---- Given records

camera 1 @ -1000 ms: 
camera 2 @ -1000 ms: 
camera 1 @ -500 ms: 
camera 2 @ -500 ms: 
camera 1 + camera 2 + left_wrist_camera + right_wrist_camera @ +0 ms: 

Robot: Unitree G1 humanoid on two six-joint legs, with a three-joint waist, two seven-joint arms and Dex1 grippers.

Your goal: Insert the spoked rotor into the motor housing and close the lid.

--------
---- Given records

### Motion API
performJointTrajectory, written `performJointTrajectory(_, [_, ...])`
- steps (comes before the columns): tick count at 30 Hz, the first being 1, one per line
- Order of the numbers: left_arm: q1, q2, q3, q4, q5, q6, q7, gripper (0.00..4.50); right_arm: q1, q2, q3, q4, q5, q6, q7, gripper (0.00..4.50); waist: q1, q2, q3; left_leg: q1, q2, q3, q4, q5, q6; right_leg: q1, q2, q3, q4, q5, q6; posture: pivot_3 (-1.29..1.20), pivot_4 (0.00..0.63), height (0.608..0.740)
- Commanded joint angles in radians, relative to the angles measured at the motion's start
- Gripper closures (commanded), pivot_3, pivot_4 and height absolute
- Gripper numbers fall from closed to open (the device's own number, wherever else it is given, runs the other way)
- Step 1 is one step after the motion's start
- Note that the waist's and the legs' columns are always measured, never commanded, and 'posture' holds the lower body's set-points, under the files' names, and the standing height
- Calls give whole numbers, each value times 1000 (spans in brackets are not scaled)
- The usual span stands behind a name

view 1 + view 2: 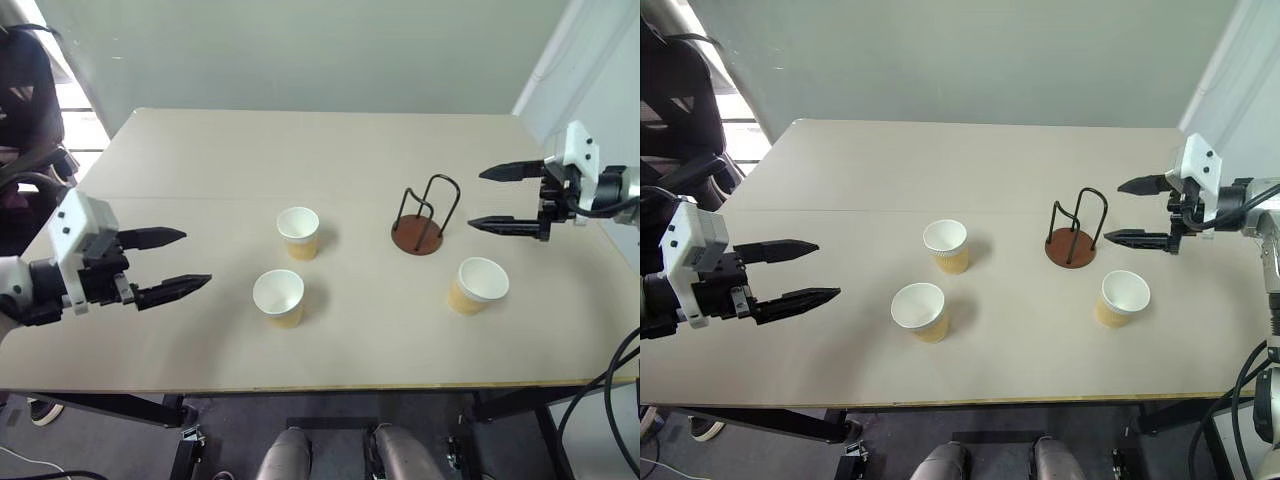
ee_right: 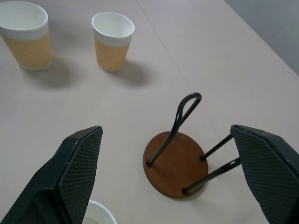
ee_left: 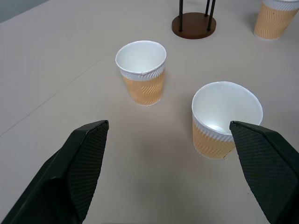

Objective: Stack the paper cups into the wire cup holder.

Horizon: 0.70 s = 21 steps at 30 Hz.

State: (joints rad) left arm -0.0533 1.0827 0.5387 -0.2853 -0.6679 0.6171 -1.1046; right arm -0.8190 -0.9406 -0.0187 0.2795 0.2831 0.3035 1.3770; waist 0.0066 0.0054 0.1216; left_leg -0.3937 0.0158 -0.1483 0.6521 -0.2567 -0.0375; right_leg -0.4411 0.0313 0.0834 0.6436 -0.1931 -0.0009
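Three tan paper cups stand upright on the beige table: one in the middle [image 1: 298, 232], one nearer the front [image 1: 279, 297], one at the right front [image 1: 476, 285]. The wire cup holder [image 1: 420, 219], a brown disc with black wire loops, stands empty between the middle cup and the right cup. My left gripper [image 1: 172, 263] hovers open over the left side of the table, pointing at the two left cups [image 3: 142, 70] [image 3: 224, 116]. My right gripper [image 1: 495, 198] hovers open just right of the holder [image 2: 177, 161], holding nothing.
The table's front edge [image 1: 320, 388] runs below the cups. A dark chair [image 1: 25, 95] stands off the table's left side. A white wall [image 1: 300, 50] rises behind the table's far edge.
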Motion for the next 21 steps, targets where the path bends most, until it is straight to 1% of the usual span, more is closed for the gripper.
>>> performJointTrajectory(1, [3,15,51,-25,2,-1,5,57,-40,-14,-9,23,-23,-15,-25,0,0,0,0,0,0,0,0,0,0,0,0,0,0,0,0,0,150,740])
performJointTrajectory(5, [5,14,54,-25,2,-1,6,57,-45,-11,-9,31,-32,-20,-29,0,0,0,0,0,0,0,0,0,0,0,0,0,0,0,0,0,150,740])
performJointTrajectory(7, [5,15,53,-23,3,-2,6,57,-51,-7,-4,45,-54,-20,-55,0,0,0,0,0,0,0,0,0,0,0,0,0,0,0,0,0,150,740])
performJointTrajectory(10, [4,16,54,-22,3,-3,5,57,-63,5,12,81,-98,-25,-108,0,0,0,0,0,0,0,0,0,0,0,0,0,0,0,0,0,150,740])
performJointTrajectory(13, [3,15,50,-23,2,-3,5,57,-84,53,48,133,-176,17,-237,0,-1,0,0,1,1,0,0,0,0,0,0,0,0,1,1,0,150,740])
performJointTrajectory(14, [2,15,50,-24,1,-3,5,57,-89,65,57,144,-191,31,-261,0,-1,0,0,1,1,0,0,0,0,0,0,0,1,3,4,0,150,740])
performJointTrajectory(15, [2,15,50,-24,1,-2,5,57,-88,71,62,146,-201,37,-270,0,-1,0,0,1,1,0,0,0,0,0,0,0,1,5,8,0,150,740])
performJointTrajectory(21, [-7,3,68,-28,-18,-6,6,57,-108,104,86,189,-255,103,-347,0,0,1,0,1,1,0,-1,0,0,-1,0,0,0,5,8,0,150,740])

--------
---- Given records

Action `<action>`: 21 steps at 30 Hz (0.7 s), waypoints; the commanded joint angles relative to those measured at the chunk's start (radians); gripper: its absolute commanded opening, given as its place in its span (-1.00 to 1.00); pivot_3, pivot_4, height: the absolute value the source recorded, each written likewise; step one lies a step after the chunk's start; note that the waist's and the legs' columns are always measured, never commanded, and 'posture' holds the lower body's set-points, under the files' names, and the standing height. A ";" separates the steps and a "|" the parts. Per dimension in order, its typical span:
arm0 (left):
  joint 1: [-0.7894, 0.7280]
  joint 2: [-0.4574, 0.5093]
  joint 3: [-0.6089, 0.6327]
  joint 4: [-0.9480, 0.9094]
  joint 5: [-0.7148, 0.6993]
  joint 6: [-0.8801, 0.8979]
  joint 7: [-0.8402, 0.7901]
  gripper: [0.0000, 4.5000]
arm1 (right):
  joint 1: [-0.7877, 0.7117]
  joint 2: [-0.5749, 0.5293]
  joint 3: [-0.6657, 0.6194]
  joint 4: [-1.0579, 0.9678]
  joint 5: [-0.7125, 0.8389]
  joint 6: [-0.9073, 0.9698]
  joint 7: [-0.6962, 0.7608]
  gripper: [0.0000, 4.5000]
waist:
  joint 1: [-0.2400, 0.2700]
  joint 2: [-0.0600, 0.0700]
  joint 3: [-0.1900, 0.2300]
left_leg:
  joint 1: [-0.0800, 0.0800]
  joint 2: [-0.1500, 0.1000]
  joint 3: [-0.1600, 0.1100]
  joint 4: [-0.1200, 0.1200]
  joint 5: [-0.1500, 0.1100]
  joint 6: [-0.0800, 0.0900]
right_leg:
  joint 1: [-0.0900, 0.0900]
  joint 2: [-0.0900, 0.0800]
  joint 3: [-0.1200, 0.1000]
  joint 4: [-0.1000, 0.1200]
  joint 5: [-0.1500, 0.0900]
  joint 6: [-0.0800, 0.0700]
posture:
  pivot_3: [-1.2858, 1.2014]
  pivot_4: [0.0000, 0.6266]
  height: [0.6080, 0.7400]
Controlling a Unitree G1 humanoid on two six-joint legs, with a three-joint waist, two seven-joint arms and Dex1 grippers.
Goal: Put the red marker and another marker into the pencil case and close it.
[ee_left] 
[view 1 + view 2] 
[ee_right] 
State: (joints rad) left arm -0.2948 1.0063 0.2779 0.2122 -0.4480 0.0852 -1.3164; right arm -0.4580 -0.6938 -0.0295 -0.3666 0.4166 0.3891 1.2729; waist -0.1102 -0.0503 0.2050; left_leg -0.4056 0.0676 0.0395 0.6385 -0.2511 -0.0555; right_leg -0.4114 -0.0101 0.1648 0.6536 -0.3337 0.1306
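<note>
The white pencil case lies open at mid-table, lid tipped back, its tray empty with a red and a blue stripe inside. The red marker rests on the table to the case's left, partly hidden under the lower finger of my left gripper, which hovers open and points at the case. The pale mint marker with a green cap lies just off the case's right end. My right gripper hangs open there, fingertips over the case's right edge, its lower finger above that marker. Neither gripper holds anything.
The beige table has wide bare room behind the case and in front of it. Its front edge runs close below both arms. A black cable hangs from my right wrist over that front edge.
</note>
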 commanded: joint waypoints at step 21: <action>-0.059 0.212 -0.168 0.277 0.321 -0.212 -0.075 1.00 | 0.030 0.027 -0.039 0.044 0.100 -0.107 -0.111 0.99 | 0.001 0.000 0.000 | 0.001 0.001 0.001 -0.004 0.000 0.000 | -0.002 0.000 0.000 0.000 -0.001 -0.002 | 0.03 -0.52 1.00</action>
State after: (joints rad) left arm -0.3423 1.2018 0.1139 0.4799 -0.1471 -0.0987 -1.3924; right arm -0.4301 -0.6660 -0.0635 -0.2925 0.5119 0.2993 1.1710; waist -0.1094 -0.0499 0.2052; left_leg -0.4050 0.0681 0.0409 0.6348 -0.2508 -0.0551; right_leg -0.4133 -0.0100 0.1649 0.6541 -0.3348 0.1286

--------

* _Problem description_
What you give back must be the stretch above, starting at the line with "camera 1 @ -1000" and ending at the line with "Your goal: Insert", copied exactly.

* _Response_
camera 1 @ -1000 ms: 
camera 2 @ -1000 ms: 
camera 1 @ -500 ms: 
camera 2 @ -500 ms: 
camera 1 + camera 2 + left_wrist_camera + right_wrist_camera @ +0 ms: 

Robot: Unitree G1 humanoid on two six-joint legs, with a three-joint waist, two seven-joint arms and Dex1 grippers.

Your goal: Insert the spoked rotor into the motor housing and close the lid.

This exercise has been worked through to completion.